Ezekiel 24:17

44) Houd stil van kermen,

Dat is, kerm niet, maar zwijg stil.

45) dodenrouw maken,

Dat is, geen rouwtekens tonen, gelijk men over verstorven vrienden te dien tijde placht te doen.

46) hoed op u,

Of, huif, muts, zet op uw hoofd [gelijk onder Ezech. 24:23]. Het Hebreeuwse woord heeft den naam van versieren. Integendeel plegen de rouwdragenden met het blote hoofd te gaan, en as of stof daarop te spreiden; Lev. 10:6, en Lev. 21:10; 1 Sam. 4:12; 2 Sam. 15:32; Jes. 61:3; Klaagl. 2:10.
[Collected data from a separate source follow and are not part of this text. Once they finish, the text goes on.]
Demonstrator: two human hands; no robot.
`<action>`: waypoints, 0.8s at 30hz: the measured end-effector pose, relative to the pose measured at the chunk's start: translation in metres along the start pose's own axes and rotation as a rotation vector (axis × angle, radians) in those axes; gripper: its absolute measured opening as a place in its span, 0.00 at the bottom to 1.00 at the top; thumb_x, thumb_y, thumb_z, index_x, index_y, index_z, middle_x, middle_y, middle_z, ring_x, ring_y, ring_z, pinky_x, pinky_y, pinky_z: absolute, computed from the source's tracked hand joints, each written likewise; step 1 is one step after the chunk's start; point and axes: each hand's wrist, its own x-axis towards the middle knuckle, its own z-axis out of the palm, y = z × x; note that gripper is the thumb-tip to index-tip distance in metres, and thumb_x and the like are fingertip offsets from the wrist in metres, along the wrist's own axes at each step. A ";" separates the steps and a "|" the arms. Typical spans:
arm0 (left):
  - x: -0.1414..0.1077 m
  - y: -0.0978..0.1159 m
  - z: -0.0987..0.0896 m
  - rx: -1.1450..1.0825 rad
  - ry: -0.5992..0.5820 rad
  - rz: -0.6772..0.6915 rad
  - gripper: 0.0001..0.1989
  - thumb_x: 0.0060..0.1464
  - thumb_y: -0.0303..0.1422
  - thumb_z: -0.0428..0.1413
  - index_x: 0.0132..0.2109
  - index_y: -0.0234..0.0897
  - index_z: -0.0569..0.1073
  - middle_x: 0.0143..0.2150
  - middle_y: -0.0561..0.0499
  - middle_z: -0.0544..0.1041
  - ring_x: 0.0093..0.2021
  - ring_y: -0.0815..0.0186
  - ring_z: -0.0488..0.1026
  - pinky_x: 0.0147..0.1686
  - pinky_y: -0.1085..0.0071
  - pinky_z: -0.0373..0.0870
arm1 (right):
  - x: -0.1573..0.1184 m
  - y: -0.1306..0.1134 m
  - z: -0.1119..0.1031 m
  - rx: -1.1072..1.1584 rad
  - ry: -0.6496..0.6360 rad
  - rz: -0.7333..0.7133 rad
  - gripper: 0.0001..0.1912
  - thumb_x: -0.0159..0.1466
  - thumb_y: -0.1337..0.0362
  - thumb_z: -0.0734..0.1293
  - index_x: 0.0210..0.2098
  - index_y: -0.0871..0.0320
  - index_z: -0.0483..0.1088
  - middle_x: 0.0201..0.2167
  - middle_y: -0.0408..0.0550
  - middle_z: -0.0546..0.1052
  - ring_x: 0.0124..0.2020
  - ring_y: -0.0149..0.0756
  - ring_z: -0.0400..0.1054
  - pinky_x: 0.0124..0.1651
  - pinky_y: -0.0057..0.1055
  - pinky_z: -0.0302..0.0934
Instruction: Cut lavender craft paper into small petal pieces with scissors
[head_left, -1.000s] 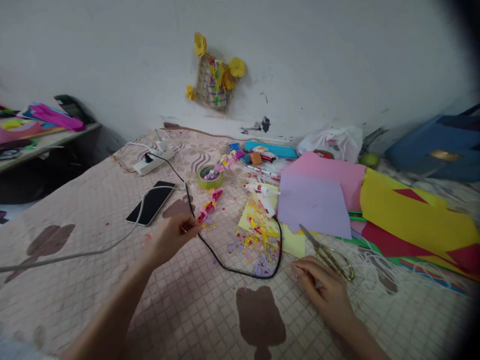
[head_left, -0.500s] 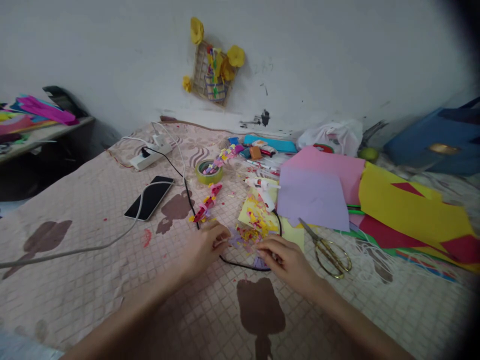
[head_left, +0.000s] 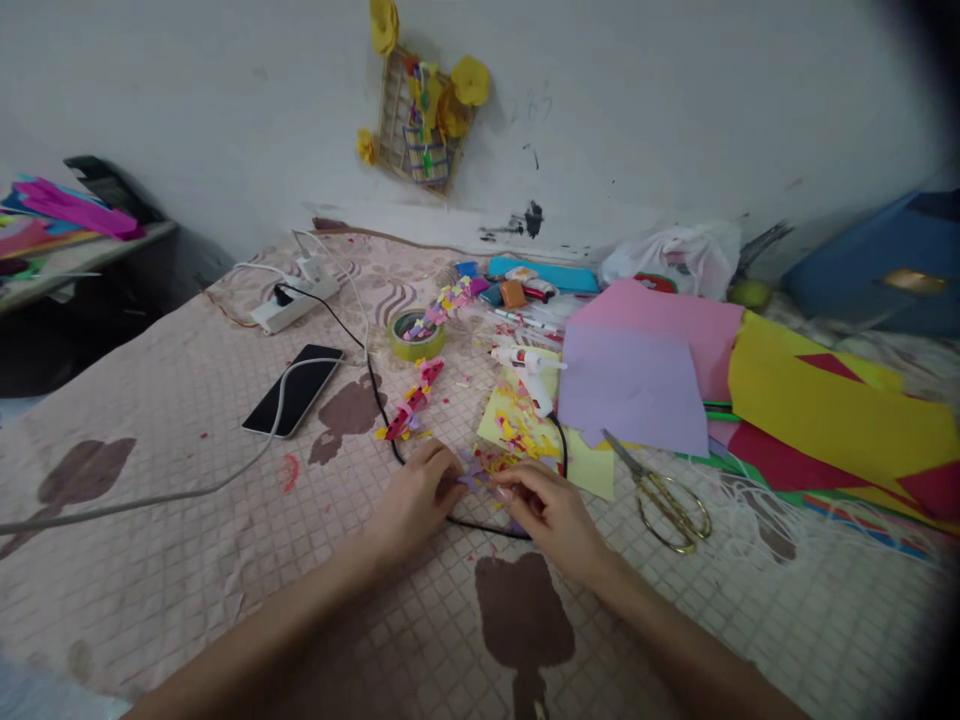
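My left hand [head_left: 420,497] is closed in a pinch on a small purple paper piece [head_left: 472,481]. Close to the piece's other end, the fingertips of my right hand [head_left: 553,518] are pressed together; what they hold is too small to make out. Just beyond my hands lie yellow and red paper scraps [head_left: 525,430] on a pale yellow sheet [head_left: 592,468]. A white glue gun [head_left: 531,372] rests at the back of that sheet. Left of the scraps is a red strip decorated with small paper pieces [head_left: 411,402].
Gold-handled scissors [head_left: 664,498] lie right of my right hand, near coloured sheets [head_left: 634,390] and white string [head_left: 757,520]. A tape roll [head_left: 416,335], phone [head_left: 294,390] and power strip [head_left: 295,308] are at left. A black cord [head_left: 487,527] loops around the work area.
My right hand has moved left toward my left hand, so their fingertips are now close together at the purple piece. The camera view has shifted slightly.
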 end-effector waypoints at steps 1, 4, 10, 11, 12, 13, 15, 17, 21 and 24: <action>0.000 0.000 0.000 0.006 -0.001 0.001 0.02 0.50 0.27 0.53 0.33 0.36 0.66 0.36 0.49 0.66 0.35 0.67 0.65 0.33 0.71 0.63 | 0.000 0.000 0.000 0.005 -0.006 0.006 0.09 0.61 0.69 0.59 0.39 0.56 0.69 0.34 0.47 0.71 0.29 0.31 0.64 0.31 0.27 0.59; 0.001 0.000 0.000 0.011 -0.017 0.012 0.01 0.50 0.27 0.52 0.31 0.35 0.66 0.35 0.49 0.67 0.36 0.66 0.64 0.34 0.71 0.62 | 0.000 0.000 0.000 0.013 -0.014 0.019 0.09 0.62 0.69 0.59 0.39 0.56 0.69 0.34 0.47 0.71 0.29 0.31 0.64 0.31 0.27 0.59; 0.000 0.001 0.000 -0.009 -0.026 0.039 0.03 0.51 0.26 0.51 0.30 0.35 0.68 0.35 0.49 0.67 0.37 0.66 0.65 0.37 0.70 0.62 | 0.000 0.000 0.001 0.021 -0.004 0.018 0.09 0.62 0.68 0.59 0.39 0.56 0.69 0.33 0.47 0.71 0.31 0.32 0.64 0.34 0.28 0.59; 0.000 0.001 -0.001 -0.025 -0.022 0.039 0.03 0.51 0.26 0.51 0.30 0.35 0.68 0.35 0.49 0.67 0.37 0.66 0.65 0.37 0.70 0.62 | 0.000 0.000 0.001 0.025 0.001 0.020 0.09 0.62 0.68 0.59 0.39 0.56 0.70 0.33 0.47 0.72 0.31 0.32 0.64 0.34 0.28 0.59; 0.001 0.000 -0.001 -0.052 -0.013 0.033 0.04 0.51 0.26 0.51 0.30 0.35 0.69 0.35 0.49 0.68 0.37 0.66 0.65 0.37 0.71 0.62 | 0.000 0.000 0.001 0.032 0.005 0.025 0.09 0.61 0.68 0.60 0.38 0.56 0.70 0.33 0.47 0.72 0.31 0.32 0.64 0.34 0.28 0.59; 0.002 0.000 -0.002 -0.092 -0.003 0.019 0.04 0.51 0.27 0.51 0.30 0.34 0.69 0.34 0.49 0.68 0.36 0.67 0.65 0.35 0.71 0.62 | 0.000 -0.001 0.000 0.041 0.006 0.032 0.09 0.61 0.68 0.60 0.38 0.56 0.70 0.33 0.47 0.72 0.31 0.32 0.65 0.33 0.27 0.59; 0.004 0.000 -0.005 -0.234 0.007 -0.044 0.05 0.51 0.29 0.52 0.29 0.33 0.70 0.32 0.49 0.68 0.32 0.68 0.65 0.32 0.73 0.62 | 0.001 -0.002 0.000 0.075 0.004 0.061 0.08 0.61 0.67 0.60 0.37 0.56 0.71 0.32 0.47 0.72 0.30 0.32 0.65 0.30 0.27 0.58; 0.007 0.001 -0.009 -0.460 -0.023 -0.146 0.07 0.50 0.32 0.54 0.29 0.32 0.69 0.28 0.51 0.69 0.29 0.70 0.65 0.29 0.74 0.62 | 0.003 -0.003 -0.001 0.138 0.011 0.098 0.08 0.61 0.65 0.61 0.36 0.56 0.71 0.32 0.47 0.72 0.29 0.32 0.65 0.29 0.26 0.57; 0.010 0.005 -0.014 -0.910 -0.129 -0.334 0.11 0.46 0.36 0.58 0.29 0.31 0.68 0.25 0.53 0.69 0.25 0.73 0.64 0.27 0.75 0.61 | 0.008 -0.009 -0.002 0.358 0.000 0.194 0.08 0.62 0.62 0.61 0.36 0.56 0.70 0.31 0.46 0.71 0.29 0.31 0.64 0.29 0.27 0.59; 0.010 0.011 -0.013 -1.126 -0.188 -0.410 0.12 0.44 0.37 0.60 0.29 0.31 0.68 0.25 0.53 0.70 0.25 0.74 0.65 0.27 0.76 0.61 | 0.014 -0.016 -0.004 0.547 -0.074 0.266 0.09 0.61 0.60 0.62 0.39 0.56 0.68 0.30 0.44 0.71 0.25 0.28 0.63 0.25 0.25 0.58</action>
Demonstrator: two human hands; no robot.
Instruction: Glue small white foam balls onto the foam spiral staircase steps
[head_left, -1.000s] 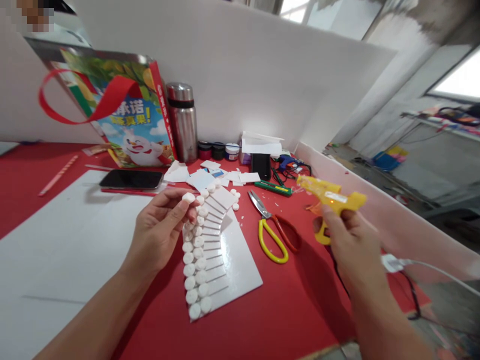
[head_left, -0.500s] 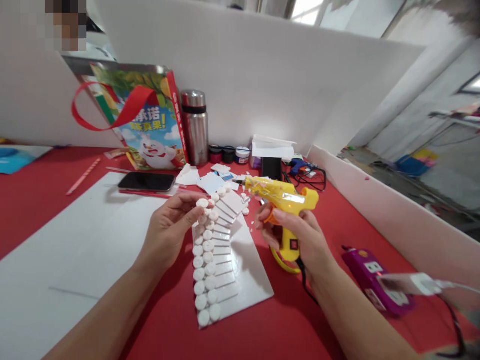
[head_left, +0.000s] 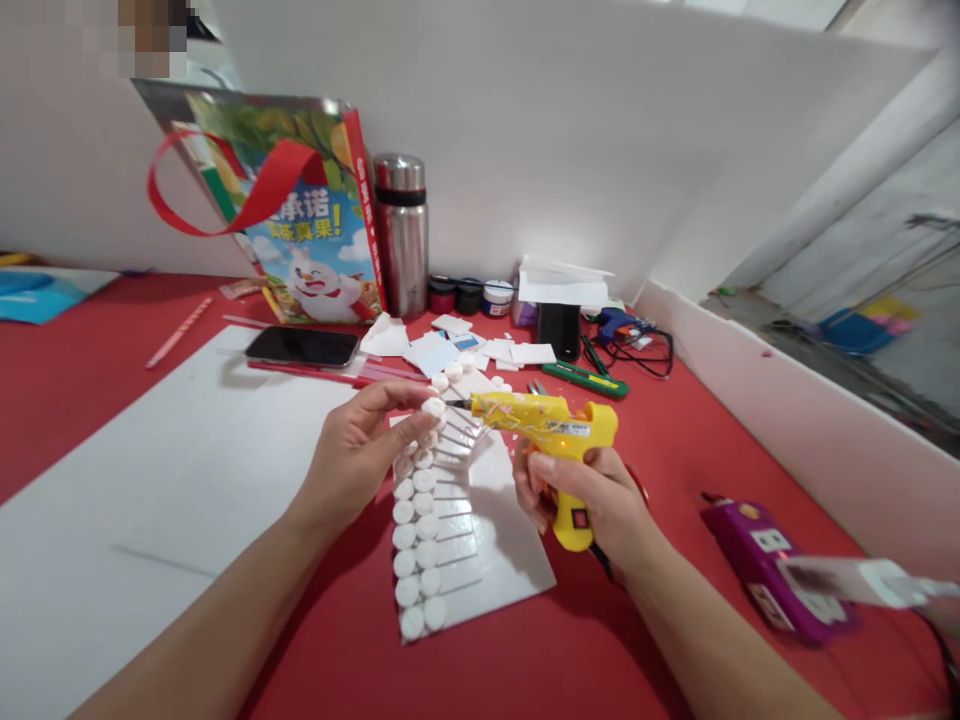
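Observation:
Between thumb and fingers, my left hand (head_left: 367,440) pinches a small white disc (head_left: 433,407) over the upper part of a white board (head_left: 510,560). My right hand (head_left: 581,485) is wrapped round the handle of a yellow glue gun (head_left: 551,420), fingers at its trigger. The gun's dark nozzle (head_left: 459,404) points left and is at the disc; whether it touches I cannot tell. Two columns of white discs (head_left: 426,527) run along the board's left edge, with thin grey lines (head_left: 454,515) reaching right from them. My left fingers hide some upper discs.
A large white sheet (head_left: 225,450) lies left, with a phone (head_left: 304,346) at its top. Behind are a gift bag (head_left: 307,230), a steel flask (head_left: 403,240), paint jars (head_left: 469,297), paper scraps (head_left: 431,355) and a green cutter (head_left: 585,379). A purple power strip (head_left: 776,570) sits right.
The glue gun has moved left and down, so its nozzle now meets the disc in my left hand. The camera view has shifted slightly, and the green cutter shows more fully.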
Eze 24.23 Le 10.6 21.10 1Sa 4.12 2Sa 15.32 Isa 61.3 La 2.10

47) schoenen aan uw voeten;

Daar de rouwenden ongeschoeid of barvoets plachten te gaan; 2 Sam. 15:30.

2Sa 15.30

48) lip

Of knevelbaard niet verhullen, bewimpelen, gelijk die plachten te doen, die in rouw waren over een groot ongeval; zie Lev. 13:45; Micha 3:7. Sommigen verstaan niet alleen de bovenste lip, maar voorts den mond en de kin, met de ganse plaats van den baard.

Le 13.45 Mic 3.7

49) brood niet eten.

Versta, leedspijs, leed- of rouwmaal eten met de vrienden en naburen; zie Jer. 16:7.

Jer 16.7

Micah 3:7

18) zieners zullen beschaamd,

Dat is, die valse profeten, die zich van mijn gezichten valselijk beroemen. Zie van het woord ziener. 1 Sam. 9:9; Ezech. 13:3.

1Sa 9.9 Eze 13.3

19) bovenste lip bewimpelen;

Of, knevelbaard, tot een teken van rouw. Zie Lev. 13:45; Ezech. 24:17,22 met de aantekening.

Le 13.45 Eze 24.17,22

20) antwoord Gods zijn.

Geen goddelijk gezicht of profetie, dat men God mocht raad vragen of troost bij Hem zoeken in het lijden. Verg. Ps. 74:9; Ezech. 7:26; Amos 8:11,12, of geen verhoring; gelijk Micha 3:4.